PROBLEM STATEMENT
Output the listing below exactly, minus its images.

COLLECTED DATA
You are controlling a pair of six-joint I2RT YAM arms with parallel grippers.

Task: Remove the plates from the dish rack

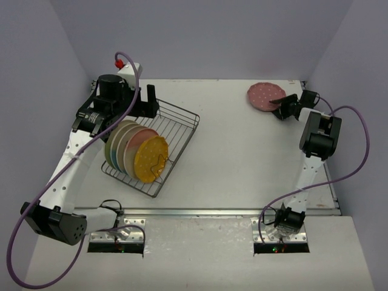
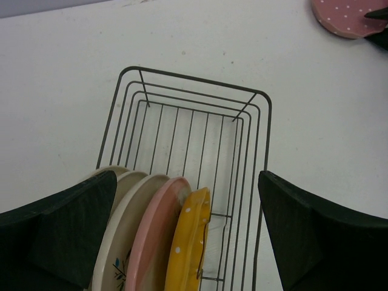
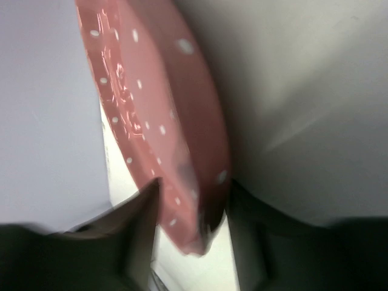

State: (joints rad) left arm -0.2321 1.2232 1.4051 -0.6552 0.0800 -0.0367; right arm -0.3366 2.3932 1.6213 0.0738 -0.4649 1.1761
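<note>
The grey wire dish rack (image 1: 177, 129) holds several plates upright at its near-left end. The orange-yellow dotted plate (image 1: 151, 157) stands in front, then a cream-and-pink plate (image 2: 154, 236) and a cream plate with blue marks (image 2: 118, 254). My left gripper (image 1: 147, 100) hovers wide open above the rack's far end, its fingers either side of the plates' top edges (image 2: 188, 182), touching nothing. The pink plate with white dots (image 1: 265, 96) lies on the table at the far right. My right gripper (image 1: 280, 104) straddles its right rim (image 3: 193, 188); blur hides whether the pads still press on it.
The rack's far half (image 2: 194, 130) is bare wire. White table (image 1: 242, 151) lies between the rack and the pink plate. Grey walls close in the back and both sides. The arm bases and their cables sit at the near edge.
</note>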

THE COMPLETED TASK
You are controlling a pair of six-joint I2RT YAM arms with parallel grippers.

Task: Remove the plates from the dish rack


State: (joints rad) left arm -0.2321 1.2232 1.4051 -0.6552 0.0800 -0.0367; right arm -0.3366 2.3932 1.6213 0.0738 -0.4649 1.1761
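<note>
The grey wire dish rack (image 1: 177, 129) holds several plates upright at its near-left end. The orange-yellow dotted plate (image 1: 151, 157) stands in front, then a cream-and-pink plate (image 2: 154, 236) and a cream plate with blue marks (image 2: 118, 254). My left gripper (image 1: 147, 100) hovers wide open above the rack's far end, its fingers either side of the plates' top edges (image 2: 188, 182), touching nothing. The pink plate with white dots (image 1: 265, 96) lies on the table at the far right. My right gripper (image 1: 280, 104) straddles its right rim (image 3: 193, 188); blur hides whether the pads still press on it.
The rack's far half (image 2: 194, 130) is bare wire. White table (image 1: 242, 151) lies between the rack and the pink plate. Grey walls close in the back and both sides. The arm bases and their cables sit at the near edge.
</note>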

The answer given is complete.